The Export-Import Bank, which normally provides low-cost financing to help sell American products overseas, yesterday offered its first cut-rate loan to cover a purchase in the United States.

The unusual offer was made to save an $8.2 million sale by an American company, Allis-Chalmers Hydro Inc., for power-generating equipment to be installed on the Allegheny River in Western Pennsylvania.

Without the Ex-Im offer of a 5 percent loan, the bank said the sale would have gone to a Brazilian company supported by government-subsidized financing.

With the prime rate -- a key indicator of business borrowing costs -- at 9 percent, the terms of the Ex-Im loan are far below commercial rates.

The loan offer was made after Treasury Secretary James A. Baker III, acting on what bank officials described as "trade-policy grounds," authorized the Ex-Im Bank to match the Brazilian financing.

"I am pleased that the Ex-Im Bank was able to respond so positively to combat this unfair trade practice," said John A. Bohn Jr., first vice president and vice chairman of the bank.

He has been nominated by President Reagan to head the bank, whose mission is to promote overseas sales by its low-cost financing.

President Reagan took a tough stance against subsidized export financing as part of his trade initiatives last fall, authorizing the bank to move aggressively to counter other countries' cut-rate loans that were being used to snag overseas sales from American companies.

The president set up a $300 million "war chest" to be used against these subsidized loans.

Most of these attacks were aimed at European nations, particularly France, which former Ex-Im Bank president William H. Draper III attacked in harsh terms for its practice of combining aid and loans in so-called mixed-credit financing to win contracts.

Brazil benefited from one U.S.-French battle over mixed credits, when Draper said the Ex-Im Bank would offer subsidized financing to help a Miami company win a $52 million contract to sell navigational and communications equipment to 12 Brazilian airports.

The offer was made to beat French financing in support of one of its companies.

"The French have come into what we consider our market -- Brazil -- with mixed credits in thepast, and we will fight them when they do it," Draper said in announcing the Ex-Im move in November.

Now the shoe appears to be on another foot, and the Ex-Im Bank is fighting Brazilian government subsidies to land sales in the United States for its companies.

"We are very concerned about the growing use of noncompetitive export credits by the Brazilian government to finance sales of power-generating equipment, general-aviation aircraft and other products in the United States," Bohn said.

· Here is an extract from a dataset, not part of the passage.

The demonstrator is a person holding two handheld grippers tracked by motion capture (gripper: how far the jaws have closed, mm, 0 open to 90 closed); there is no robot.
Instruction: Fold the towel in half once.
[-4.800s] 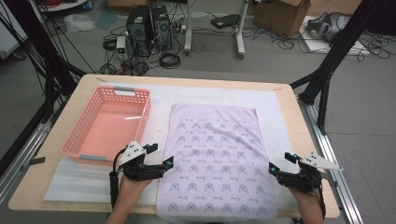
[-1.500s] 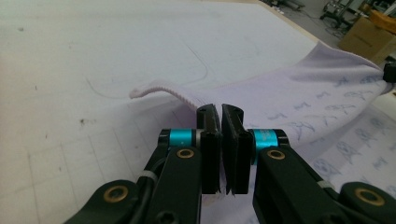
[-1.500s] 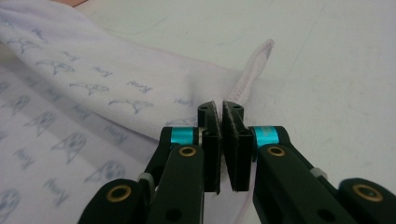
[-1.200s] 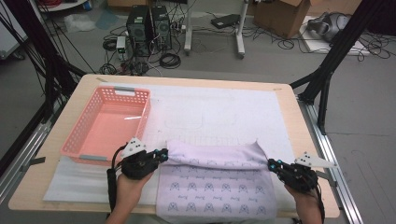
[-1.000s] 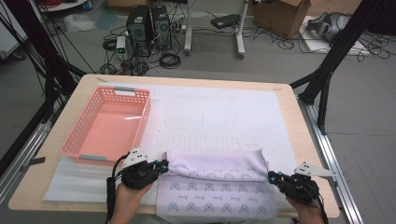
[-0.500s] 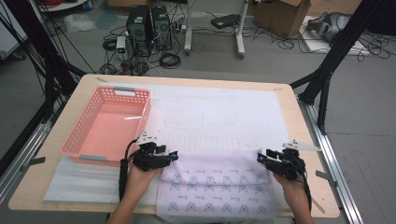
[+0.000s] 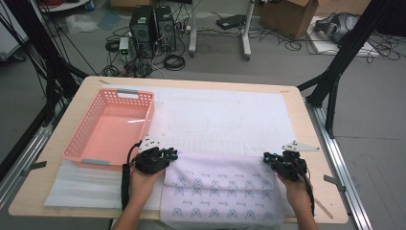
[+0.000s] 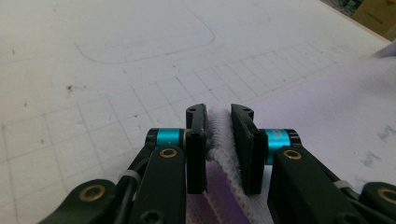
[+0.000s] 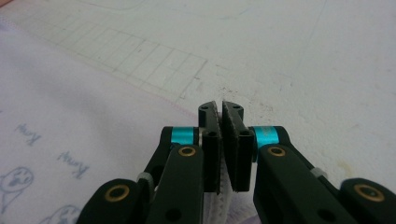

"We think our action today will be very effective in this specific instance, but we expect the administration will vigorously pursue a wider solution to this growing trade problem," Bohn said.

Allis-Chalmers Hydro, the manufacturer of the hydraulic turbine generators, asked the Treasury Department to intervene to protect its sale from the Brazilian competitor, Voith Brasil S. A. of Sao Paulo.

The Ex-Im offer is competitive with the financing terms the Brazilian company was getting from the Brazilian Export Credit agency, CACEX, the bank said.

"While we are sympathetic to Brazil's need to export, it doesn't need these subsidies in order to be competitive," Baker said.

"The subsidies distort trade, can be a source of harm to U.S. trade interests and make it more difficult for the United States to keep its market open," Baker said.

"Moreover, given Brazil's debt problem, we wonder whether such export subsidies to industrialized countries are appropriate," Baker added.

Brazil came under attack on Capitol Hill yesterday for using its status as the world's largest debtor nation to practice protectionism at home.

Rep. Stan Lundine (D-N.Y.), chairman of the House Banking Committee's panel on international development, said these practices hurt U.S. industries.

Paula Stern, head of the international Trade Commission, agreed, calling Brazil a "house of horrors from the point of view of persons who believe markets should be open."